▸ EXERCISE DESCRIPTION
Omit every picture. Return all other data as it stands.

▸ SUPPLIED MATERIAL
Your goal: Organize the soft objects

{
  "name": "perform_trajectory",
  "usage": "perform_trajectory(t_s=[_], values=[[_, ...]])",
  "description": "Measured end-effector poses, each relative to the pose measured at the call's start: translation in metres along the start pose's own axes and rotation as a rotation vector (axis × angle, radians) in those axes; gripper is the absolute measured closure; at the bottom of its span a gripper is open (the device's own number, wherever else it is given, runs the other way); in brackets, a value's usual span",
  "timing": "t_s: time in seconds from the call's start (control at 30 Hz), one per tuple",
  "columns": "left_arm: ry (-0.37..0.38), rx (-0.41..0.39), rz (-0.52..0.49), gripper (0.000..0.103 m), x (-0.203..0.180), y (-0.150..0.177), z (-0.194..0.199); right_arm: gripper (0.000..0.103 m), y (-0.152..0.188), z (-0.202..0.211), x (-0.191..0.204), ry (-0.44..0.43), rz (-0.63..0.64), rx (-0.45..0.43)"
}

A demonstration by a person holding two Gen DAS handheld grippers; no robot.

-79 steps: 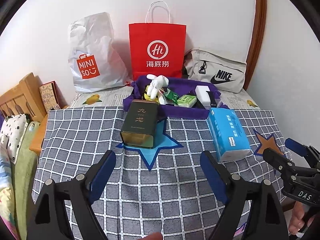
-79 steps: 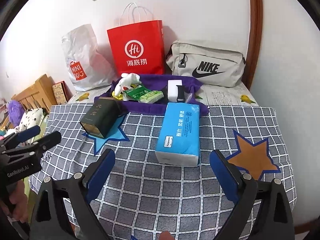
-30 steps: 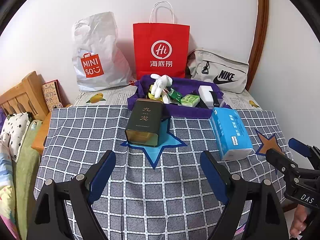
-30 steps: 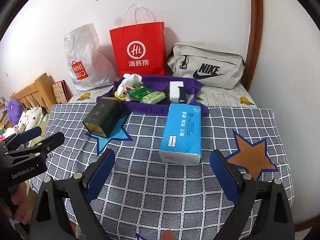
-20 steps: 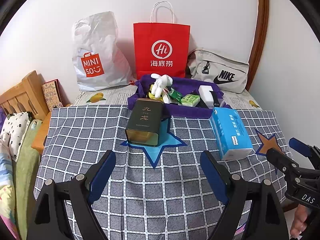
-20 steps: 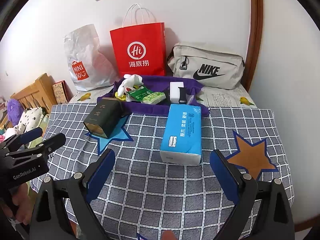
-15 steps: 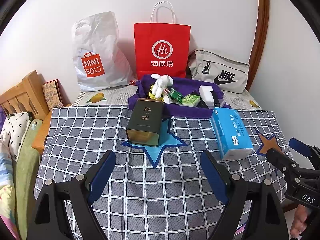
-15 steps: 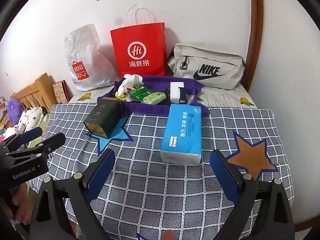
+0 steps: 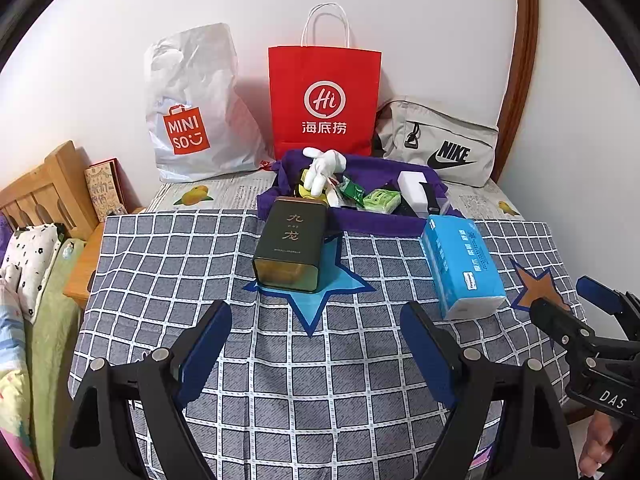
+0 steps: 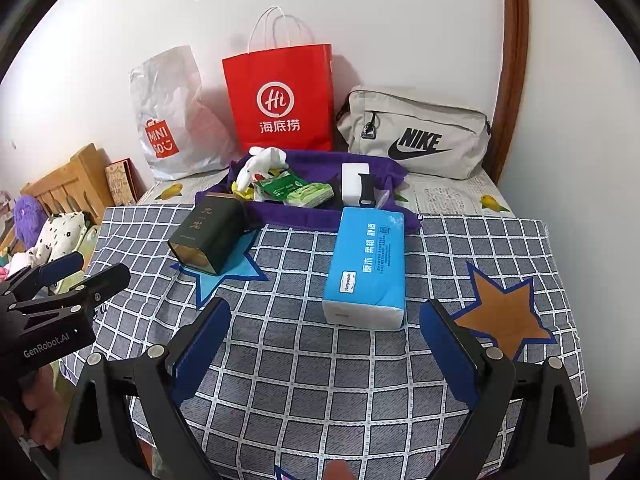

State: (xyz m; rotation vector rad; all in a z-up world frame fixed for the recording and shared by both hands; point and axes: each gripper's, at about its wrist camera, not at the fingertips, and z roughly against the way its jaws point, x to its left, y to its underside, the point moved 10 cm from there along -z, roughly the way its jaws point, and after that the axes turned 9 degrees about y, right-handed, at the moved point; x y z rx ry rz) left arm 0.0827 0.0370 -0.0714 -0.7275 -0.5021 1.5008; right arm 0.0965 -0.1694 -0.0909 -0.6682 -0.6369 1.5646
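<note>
Left wrist view: the worktop [image 9: 168, 248] carries a grey checked cloth with star patches, and it stands against a white wall with a wooden door frame at the far right. Ahead of the left tool [image 9: 316, 332], whose fingers are spread wide and hold nothing, a dark tea tin [image 9: 290, 246] lies on a blue star with its long axis pointing away from the tool, its end face toward the camera. To the right of the tool lies a blue tissue pack [image 9: 460, 264], its long axis also running away, a little slanted to the left at the far end. Behind both sits a purple cloth tray [image 9: 368, 222] with a white plush toy [image 9: 324, 170] and green packets; the tin hides part of the toy. At the wall stand a white Miniso bag [image 9: 192, 108], a red paper bag [image 9: 324, 100] and a grey Nike bag [image 9: 440, 148]. The right tool [image 9: 560, 300] enters at the right edge, partly cut off, its fingers apart. A wooden bed head is at the left.

Right wrist view: the right tool [image 10: 324, 332] is spread wide and empty. The tissue pack [image 10: 368, 264] lies straight ahead, between the fingers' line, its short white end toward the tool. The tin [image 10: 208, 232] is ahead to the left. The left tool [image 10: 92, 268] shows at the left edge, fingers apart. The writing on the small packets is too small to read.
</note>
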Motion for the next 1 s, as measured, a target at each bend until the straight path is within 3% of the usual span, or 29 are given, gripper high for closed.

▸ REPLY TO THE EXERCISE
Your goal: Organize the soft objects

{
  "name": "perform_trajectory",
  "usage": "perform_trajectory(t_s=[_], values=[[_, ...]])",
  "description": "Measured end-effector poses, each relative to the pose measured at the call's start: translation in metres along the start pose's own axes and rotation as a rotation vector (axis × angle, radians) in those axes; gripper is the absolute measured closure; at the bottom of its span a gripper is open (the device's own number, wherever else it is given, runs the other way); in brackets, a value's usual span",
  "timing": "t_s: time in seconds from the call's start (control at 30 Hz), one per tuple",
  "columns": "left_arm: ry (-0.37..0.38), rx (-0.41..0.39), rz (-0.52..0.49), gripper (0.000..0.103 m), x (-0.203..0.180), y (-0.150..0.177), z (-0.194..0.199); right_arm: gripper (0.000..0.103 m), y (-0.152..0.188), z (-0.202..0.211), x (-0.191..0.204), ry (-0.44..0.43), rz (-0.63..0.64), rx (-0.45..0.43)"
}

A demonstration by a person holding two Gen DAS handheld grippers; no robot.

-79 steps: 
-79 steps: 
-30 steps: 
-30 steps: 
-20 steps: 
-20 steps: 
-15 steps: 
-15 steps: 
+0 steps: 
+0 steps: 

State: (xyz m; rotation vector rad; all in a z-up world frame fixed for the recording and shared by both hands; point and axes: each gripper's, at about its wrist camera, not at the fingertips, and z roughly against the way its jaws point, x to its left, y to its underside, the point moved 10 cm from there along -z, roughly the way its jaws point, and after that the axes turned 9 degrees about y, right-handed, at the moved point; x y z rx ry rz) left arm 0.0827 0.0370 -0.0714 -0.7275 -0.5021 1.5008; right arm 0.0965 -0.1694 -0.0909 -0.6682 -0.6369 1.5646
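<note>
Left wrist view: the worktop [image 9: 168, 248] carries a grey checked cloth with star patches, and it stands against a white wall with a wooden door frame at the far right. Ahead of the left tool [image 9: 316, 332], whose fingers are spread wide and hold nothing, a dark tea tin [image 9: 290, 246] lies on a blue star with its long axis pointing away from the tool, its end face toward the camera. To the right of the tool lies a blue tissue pack [image 9: 460, 264], its long axis also running away, a little slanted to the left at the far end. Behind both sits a purple cloth tray [image 9: 368, 222] with a white plush toy [image 9: 324, 170] and green packets; the tin hides part of the toy. At the wall stand a white Miniso bag [image 9: 192, 108], a red paper bag [image 9: 324, 100] and a grey Nike bag [image 9: 440, 148]. The right tool [image 9: 560, 300] enters at the right edge, partly cut off, its fingers apart. A wooden bed head is at the left.

Right wrist view: the right tool [image 10: 324, 332] is spread wide and empty. The tissue pack [image 10: 368, 264] lies straight ahead, between the fingers' line, its short white end toward the tool. The tin [image 10: 208, 232] is ahead to the left. The left tool [image 10: 92, 268] shows at the left edge, fingers apart. The writing on the small packets is too small to read.
</note>
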Motion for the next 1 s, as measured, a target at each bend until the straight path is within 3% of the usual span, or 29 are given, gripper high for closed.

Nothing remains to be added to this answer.